That’s enough veg for two or three people, easy. I wonder how our chicken is doing. It’s been
20 minutes since we flipped and covered it, so let’s go down and look. Looking beautiful.
Again, I might move some pieces around if they seem to be getting more heat than others.
Some people might baste these with some ghee or something at this point, but dark meat
is fatty, it’s basically self-basting. You might wonder if this is still even cooking,
but look, plenty of smoke coming out of that grill. Nice, slow cooking. If we were cooking
white meat, we’d need to be really careful about not drying it out. But dark meat almost
never dries out. It just goes soft and sticky and delicious. It’s bullet-proof, as the professional
cooks say. I gave it 15 more minutes, so that’s maybe
40 minutes of total cooking time. Since you scored them, you can basically see they’re
done just by looking at them. I see clean bone, clear juices, but you can take their
temperature. The deepest part of this one leg that’s way bigger than the others is reading
170 F, which I would consider the minimum you want to hit with dark meat, which means
the rest of these are probably awesome. I’m just pulling them out onto a tray. And
hey, worst case scenario if your fire dies too quickly is you just throw this tray in
the oven to let your chicken finish up. Inside we go. And yeah, ideally we’d grill our vegetables,
but our fire isn’t nearly hot enough at this point and I don’t feel like building another
one, so pan goes on my biggest burner, set all the way on high heat. This is a great
job for a cast iron pan. When it’s really hot, a little neutral oil goes in, it should
be smoking, and real quick, put in your veg. A little salt, then don’t move it for a sec.
That’s how you’ll get some nice browned edges while keeping the interior of the pieces virtually
raw. See? Just one or two little tosses, and I really want this to stay crispy, so I’ll
take them out before they seem done.

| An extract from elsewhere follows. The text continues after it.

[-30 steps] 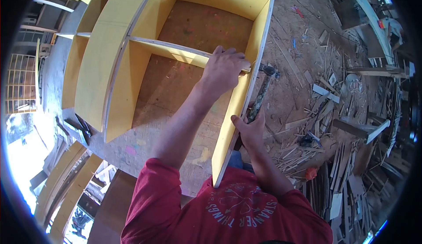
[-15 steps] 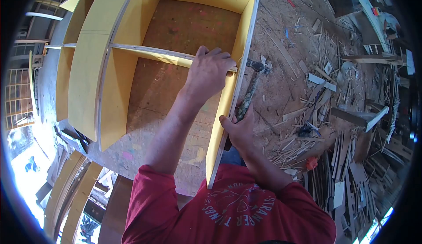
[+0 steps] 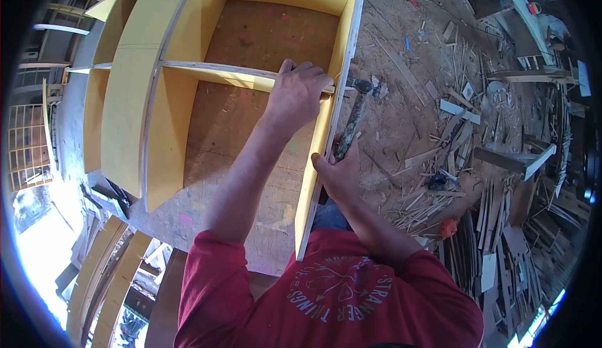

They’ll soften some more as they sit. Alrighty, veg on a plate, chicken on the veg,
and wedge of lemon, squeeze plenty of that over, and holy crap that is amazing. So many
times when you try to recreate restaurant classics at home, you are disappointed. But
that does not taste like a passable substitution. That tastes like the real thing, and it is
way-easy to make. I see no reason to make rice or naan or roti with it. That is a totally
satisfying protein and veg meal, the likes of which many of us should be eating more
frequently. OK, say you live in an apartment, you don’t
have a grill, or what Brits would call a barbecue. You can totally do this under the broiler
— what Brits would call a grill. You just need a sheet pan with a rack. I’m demonstrating
with a half batch, but I obviously had room for more. There it goes, very top shelf, right
under the broiler, as hot as I can get it. 10 minutes later, it looks like this. Great
char. Flip them around, and do the second side. You really do almost get that intense,
tandoor-level of heat if you can get the chicken right next to the element. Another 10 minutes
later, everything is browned. I’ll turn the broiler off, and just set the oven to bake,
350 F, anything moderate. As you can see, the chicken was basically cooked this point,
but I really prefer to “overcook” dark meat, to get it soft and sticky. So back in it goes
to bake on the middle rack. Oh, and if the stuff dripping onto the tray is burning and
threatening to set off your smoke detector, you can just pour a little water in there
under the rack. I baked that low and slow for 15 more minutes, and out it comes. Those are great. It’s actually easier to control
the heat in the oven, so the color is even prettier. The only thing they lack is the
smokey flavor you get from a grill or a charcoal-fueled tandoor. There is, I’m told, a popular Indian
technique that involves igniting a single coal on your stovetop and then putting it
into a dish full of ghee to fill your oven with smoke, but I’m pretty sure my lawyer
would advise me to not advocate that. Ok, back over here to my grilled batch. You
might be wondering, “Why did he make five pounds of chicken legs — is he feeding an
army?” No, I just think when you make tandoori chicken, you might as well make a lot of extra,
so that later you can make Britain’s national dish, a great classic from the great city
of Glasgow, which we shall prepare half a fortnight hence.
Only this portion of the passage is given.